Double pressure from Trump and the yield curve
We now see two additional Fed rate cuts, one in September and one in in October, versus our previous call of only one in September.
We continue to expect the Federal Reserve (Fed) to cut rates by 25 basis points on 18 September.
Instead of staying put at its 30 October meeting, we now think the Fed will use it to announce a further 25 bps cut, mostly due to the recent escalation of US-China trade tensions.
Those two additional cuts still fit within the Fed’s vaguely-defined ‘insurance’ framework, rather than as a bid to deal with an imminent recession.
President Donald Trump’s constant pressure on Jerome Powell is undoubtedly playing a role in the Fed’s stance, as is the Treasury yield curve.
The Fed still has to explain where ‘insurance’ cuts stop, and where ‘recession’ cuts start. Powell can cite the Greenspan playbook, especially the 1998 cuts (75bps of easing back then). We think Powell will try to remain voluntarily vague in the short term, wanting to see the effects of the Fed’s July rate cut on US data and markets.
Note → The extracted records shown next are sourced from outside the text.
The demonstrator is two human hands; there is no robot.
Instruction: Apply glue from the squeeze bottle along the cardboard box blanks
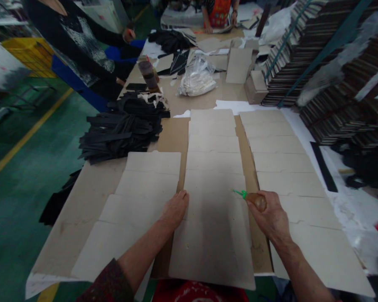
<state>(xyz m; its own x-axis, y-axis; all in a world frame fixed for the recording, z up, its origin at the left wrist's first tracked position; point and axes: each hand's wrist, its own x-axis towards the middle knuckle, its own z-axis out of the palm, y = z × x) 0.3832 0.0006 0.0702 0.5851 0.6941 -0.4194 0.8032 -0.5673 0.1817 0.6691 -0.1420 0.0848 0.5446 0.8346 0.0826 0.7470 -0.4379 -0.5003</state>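
Tabletop (96,186), three overlapping cardboard rows (212,186)

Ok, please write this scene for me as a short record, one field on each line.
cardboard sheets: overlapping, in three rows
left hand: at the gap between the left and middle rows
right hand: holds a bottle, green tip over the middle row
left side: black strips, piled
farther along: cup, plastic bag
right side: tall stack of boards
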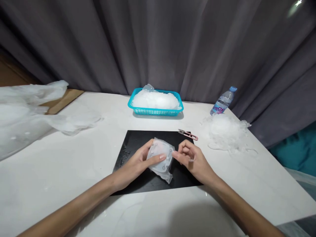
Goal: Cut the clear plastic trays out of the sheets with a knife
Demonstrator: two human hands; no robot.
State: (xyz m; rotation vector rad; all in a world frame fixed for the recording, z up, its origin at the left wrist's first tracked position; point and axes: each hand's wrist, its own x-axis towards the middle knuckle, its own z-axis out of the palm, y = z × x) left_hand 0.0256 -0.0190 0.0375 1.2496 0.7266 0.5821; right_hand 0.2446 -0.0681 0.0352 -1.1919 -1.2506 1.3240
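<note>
My left hand (145,158) grips a translucent white, flexible-looking moulded piece (160,164), thumb across its face and fingers behind. Small holes and raised round marks show on the piece, and a thin ragged film trails from its lower edge. At the right edge of it, my right hand (191,158) is closed in a pinch with the thumb tip touching the rim. A small pale sliver shows below the right hand's curled fingers; what it is I cannot make out. Both hands are above a black mat (138,181). Thread snips (188,134) with pink handles lie across the mat's far right corner.
Behind the mat, a turquoise basket (155,112) holds white translucent pieces. At right, a heap of thin clear scraps (224,131) lies before a water bottle (223,101). Large translucent plastic bags (22,121) and brown cardboard (65,100) cover the left. A grey curtain (158,42) hangs behind.
</note>
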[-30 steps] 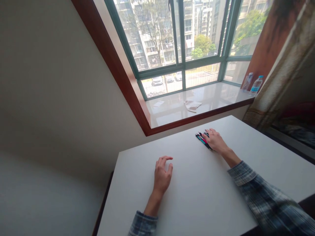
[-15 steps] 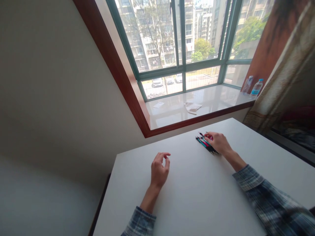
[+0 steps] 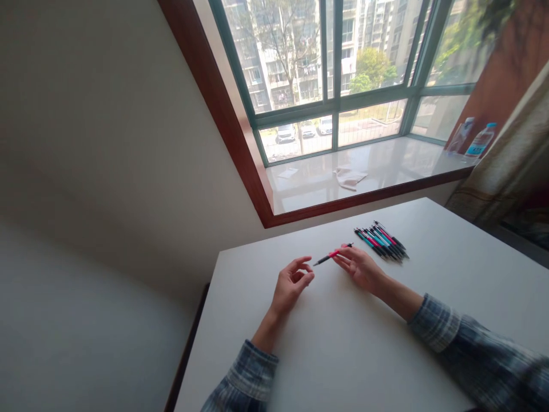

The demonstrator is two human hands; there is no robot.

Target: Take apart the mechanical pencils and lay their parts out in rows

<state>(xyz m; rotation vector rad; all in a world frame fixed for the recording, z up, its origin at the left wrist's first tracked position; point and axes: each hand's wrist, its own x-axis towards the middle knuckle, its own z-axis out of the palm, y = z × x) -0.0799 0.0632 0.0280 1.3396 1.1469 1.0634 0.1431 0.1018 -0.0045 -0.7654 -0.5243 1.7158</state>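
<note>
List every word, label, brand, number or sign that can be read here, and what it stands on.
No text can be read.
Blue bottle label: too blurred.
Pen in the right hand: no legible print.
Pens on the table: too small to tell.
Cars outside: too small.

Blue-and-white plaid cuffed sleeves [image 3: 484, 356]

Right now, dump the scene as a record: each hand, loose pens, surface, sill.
right hand: holding a pink-and-black pen
left hand: fingers curled, gap to thumb; near the held pen's tip, contact unclear
loose pens: side by side, pink, teal and black parts visible
surface: white table
sill: two bottles, crumpled pale item
</note>
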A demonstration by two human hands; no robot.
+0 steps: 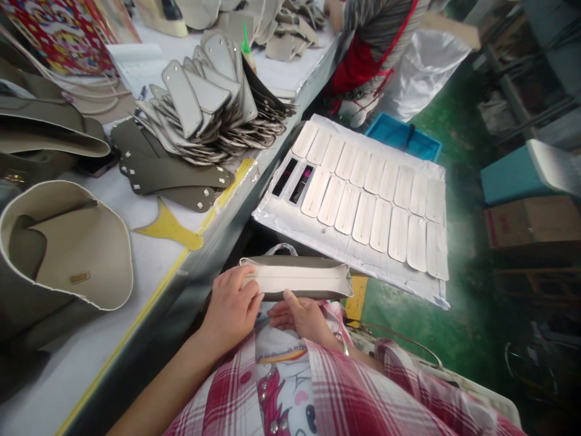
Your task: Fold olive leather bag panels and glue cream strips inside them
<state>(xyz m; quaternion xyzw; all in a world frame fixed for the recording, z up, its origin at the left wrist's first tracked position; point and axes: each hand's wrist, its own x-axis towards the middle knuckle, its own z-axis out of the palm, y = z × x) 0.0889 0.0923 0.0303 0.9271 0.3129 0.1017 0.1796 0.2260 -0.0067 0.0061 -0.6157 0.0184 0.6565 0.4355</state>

A negative Fed rate scenario, one warranting much more accommodation than we expect, would come from a rise in the recession risk or a meaningful worsening of trade tensions. But this is not our central scenario.
From a fundamental perspective, we continue to think the Fed is in a ‘debt dominance’ regime, where high private debt will constrain the Fed’s actions and force it to remain dovish.
We do not think the Fed is being influenced by the nascent debate about policy easing’s ineffectiveness. But we think there is implicit influence on the Fed from the debate about Modern Monetary Theory (MMT), which advocates low rates coupled with high budget deficits as a firewall against slow growth and low inflation.